(Beginning of RECORDED DATA)

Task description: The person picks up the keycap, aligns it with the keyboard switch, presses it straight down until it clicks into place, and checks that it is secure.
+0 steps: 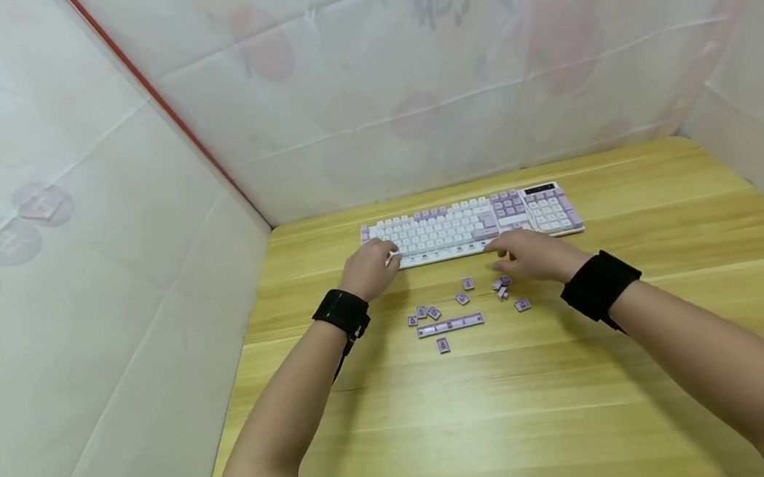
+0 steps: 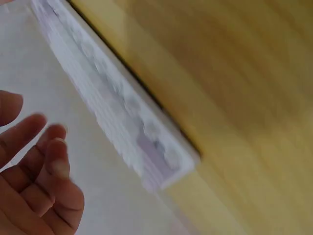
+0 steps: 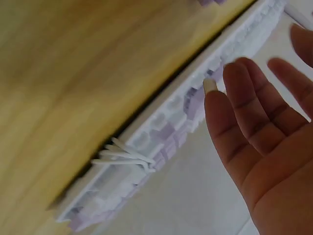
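Left hand [image 1: 372,267] loosely spread at keyboard's [image 1: 469,223] left front edge; right hand [image 1: 532,254] relaxed, fingers open, at its middle front. Loose keycaps [image 1: 462,298] scattered just behind both hands on worktop [image 1: 562,388].

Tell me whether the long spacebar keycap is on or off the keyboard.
Off: the long purple keycap lies on the table before the keyboard, among loose keycaps.

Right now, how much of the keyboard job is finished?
Some keys look already pulled off: loose purple keycaps and a long space bar lie on the table in front of the keyboard. In hand: the left hand is at the keyboard's near-left corner, the right hand at its front edge, both with open fingers. Most keys are still on the keyboard.
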`<control>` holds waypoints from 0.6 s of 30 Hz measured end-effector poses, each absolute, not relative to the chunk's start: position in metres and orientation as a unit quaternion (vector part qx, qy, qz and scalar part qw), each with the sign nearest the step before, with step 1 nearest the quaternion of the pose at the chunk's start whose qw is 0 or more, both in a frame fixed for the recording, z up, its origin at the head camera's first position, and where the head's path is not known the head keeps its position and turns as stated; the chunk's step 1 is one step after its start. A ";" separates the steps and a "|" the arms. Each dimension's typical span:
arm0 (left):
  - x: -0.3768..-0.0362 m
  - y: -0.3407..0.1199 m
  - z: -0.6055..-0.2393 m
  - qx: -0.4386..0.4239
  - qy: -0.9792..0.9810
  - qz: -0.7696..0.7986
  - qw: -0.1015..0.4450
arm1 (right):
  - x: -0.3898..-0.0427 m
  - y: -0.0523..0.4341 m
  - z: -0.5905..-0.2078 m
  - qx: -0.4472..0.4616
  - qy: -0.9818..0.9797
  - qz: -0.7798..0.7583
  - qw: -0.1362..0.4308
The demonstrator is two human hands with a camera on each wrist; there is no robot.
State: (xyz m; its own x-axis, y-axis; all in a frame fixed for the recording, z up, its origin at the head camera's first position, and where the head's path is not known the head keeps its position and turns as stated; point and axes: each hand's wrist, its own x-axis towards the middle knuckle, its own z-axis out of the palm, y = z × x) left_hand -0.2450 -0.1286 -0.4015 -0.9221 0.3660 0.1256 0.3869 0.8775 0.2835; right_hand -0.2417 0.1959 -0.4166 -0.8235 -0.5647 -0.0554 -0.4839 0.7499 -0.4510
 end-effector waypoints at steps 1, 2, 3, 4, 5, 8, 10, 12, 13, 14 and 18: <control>-0.241 -0.128 -0.403 -0.197 -0.966 -0.165 0.027 | -0.239 0.197 -0.420 -0.285 0.930 -0.211 0.093; -0.238 -0.127 -0.405 -0.199 -0.963 -0.178 0.021 | -0.236 0.197 -0.422 -0.289 0.930 -0.210 0.093; -0.234 -0.126 -0.407 -0.199 -0.961 -0.192 0.012 | -0.234 0.199 -0.426 -0.293 0.929 -0.206 0.092; -0.231 -0.125 -0.408 -0.196 -0.959 -0.206 0.003 | -0.232 0.200 -0.429 -0.295 0.929 -0.202 0.093; -0.227 -0.125 -0.410 -0.192 -0.957 -0.219 -0.005 | -0.230 0.201 -0.432 -0.296 0.930 -0.199 0.093; -0.217 -0.124 -0.415 -0.186 -0.951 -0.247 -0.024 | -0.225 0.203 -0.440 -0.302 0.929 -0.195 0.086; -0.211 -0.123 -0.417 -0.183 -0.948 -0.256 -0.037 | -0.222 0.204 -0.443 -0.304 0.929 -0.196 0.082; -0.203 -0.121 -0.420 -0.189 -0.946 -0.259 -0.050 | -0.219 0.203 -0.444 -0.305 0.928 -0.201 0.076; -0.199 -0.120 -0.420 -0.194 -0.945 -0.257 -0.058 | -0.217 0.201 -0.444 -0.308 0.927 -0.204 0.071; -0.194 -0.118 -0.421 -0.203 -0.944 -0.254 -0.062 | -0.215 0.200 -0.443 -0.310 0.926 -0.207 0.066; -0.178 -0.108 -0.423 -0.252 -0.939 -0.223 -0.067 | -0.204 0.190 -0.440 -0.342 0.917 -0.205 0.025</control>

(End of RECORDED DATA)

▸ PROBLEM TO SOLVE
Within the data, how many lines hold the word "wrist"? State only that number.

▸ ANSWER AREA
2